Sophie Méchin est arrivée à la rencontre de philanthropie destinée aux Autochtones à Wasan Island avec tout le culot d’une innovatrice sociale ayant trouvé une solution nouvelle. Après tout, les outils créés par l’équipe de finance des solutions étaient emballants! Ses poignées de main vigoureuses et son évangélisme volubile se sont butés au scepticisme d’un Aîné, Lee Brown, dont l’humour mordant ’a ramenée à plus d’humilité. Pour aider les collectivités autochtones à miser sur des outils financiers, Sophie devait d’abord apprendre de l’expérience, du savoir et des solutions en place dans la collectivité.

 
 

Les budgets gouvernementaux dépassent de loin ceux des fondations, même les plus puissantes. Le milieu de la philanthropie évite donc en général de financer des projets qui devraient relever de l’État. Mais quand les gouvernements ne voient pas certaines possibilités prometteuses ou ne peuvent pas prendre le risque que cela implique, les fondations désireuses d’exercer un impact doivent parfois revoir cette limite.

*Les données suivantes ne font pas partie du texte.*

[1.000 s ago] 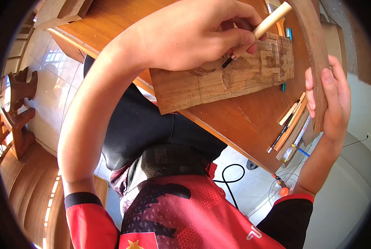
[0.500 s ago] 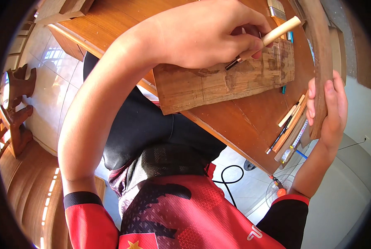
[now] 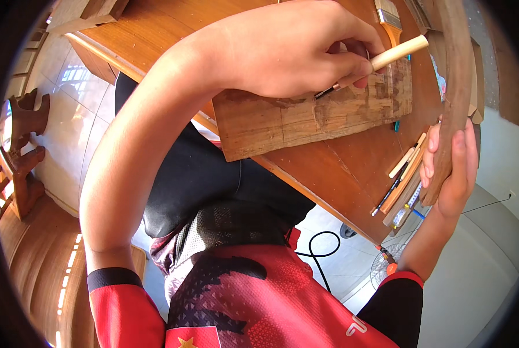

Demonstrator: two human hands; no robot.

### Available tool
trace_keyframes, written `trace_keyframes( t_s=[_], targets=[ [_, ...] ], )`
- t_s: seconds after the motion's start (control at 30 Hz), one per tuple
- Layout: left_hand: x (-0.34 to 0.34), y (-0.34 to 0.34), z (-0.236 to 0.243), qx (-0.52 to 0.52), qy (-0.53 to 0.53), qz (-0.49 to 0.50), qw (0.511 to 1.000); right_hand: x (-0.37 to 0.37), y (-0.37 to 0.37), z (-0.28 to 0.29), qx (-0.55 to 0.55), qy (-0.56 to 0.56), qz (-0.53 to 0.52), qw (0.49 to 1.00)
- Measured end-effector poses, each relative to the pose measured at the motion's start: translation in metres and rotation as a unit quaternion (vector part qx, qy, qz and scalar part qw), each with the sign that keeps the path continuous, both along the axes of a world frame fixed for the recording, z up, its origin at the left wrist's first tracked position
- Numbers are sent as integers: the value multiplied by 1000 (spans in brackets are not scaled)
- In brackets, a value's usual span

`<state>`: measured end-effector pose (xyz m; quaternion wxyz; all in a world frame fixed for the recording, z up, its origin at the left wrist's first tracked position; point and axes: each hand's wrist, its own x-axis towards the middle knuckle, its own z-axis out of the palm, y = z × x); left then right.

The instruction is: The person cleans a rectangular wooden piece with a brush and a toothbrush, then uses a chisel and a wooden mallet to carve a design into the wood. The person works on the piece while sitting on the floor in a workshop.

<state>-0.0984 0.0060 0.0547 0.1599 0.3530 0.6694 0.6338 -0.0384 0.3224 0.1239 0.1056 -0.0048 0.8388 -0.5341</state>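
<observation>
My left hand is closed around a chisel with a pale round wooden handle. The chisel leans, its handle end up to the right and its dark metal tip resting on a thick wooden board. The board lies on the table near its front edge, with shallow carved patches partly hidden behind my hand. Off to the right, my right hand grips the lower end of a long brown wooden bar, raised beside the table and apart from the chisel.
Right of the board, on the wooden table, lie several slim wooden-handled tools and a measuring tape. A paintbrush lies behind the board. A small fan stands below the right corner. Carved wooden furniture is at left.
My right hand has come slightly down and left with the wooden bar. The chisel's handle end has shifted a little to the right and down, its tip staying on the board.
</observation>
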Motion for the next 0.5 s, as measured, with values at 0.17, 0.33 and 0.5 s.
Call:
trace_keyframes(
  t_s=[0.17, 0.33, 0.5],
  targets=[
    [-1, 3, -22, 56, 46, 0, 997, 1, 0, 1, 27, -19, 6, 999],
    [-2, 11, -29, 28, -28, 1, 999, -7, 0, -4, 28, -35, 14, 999],
    [7, 6, -3, -43, 32, 21, 998, -8, 11, -6, 28, -43, 10, 999]
  ],
)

Le programme Énergie et économie de McConnell emploie diverses tactiques pour influencer le changement du système énergétique canadien, mais la fondation n’avait jamais songé à former des fonctionnaires puisque c’était la responsabilité du service des RH du gouvernement. Quand la Commission de l’écofiscalité – un groupe de travail chargé de trouver des stratégies viables en vue de faire la transition vers une économie faible en carbone – a constaté que les hauts fonctionnaires s’intéressaient peu au sujet, l’équipe Énergie et économie a toutefois décidé de remettre en question les limites de la philanthropie afin de concevoir un volet pilote en vue de financer la formation des fonctionnaires sur cette nouvelle possibilité.

 
 

Pour embraser le feu de la réconciliation, le rôle le plus important des colons est d’être disponibles, prêts à ramasser du bois.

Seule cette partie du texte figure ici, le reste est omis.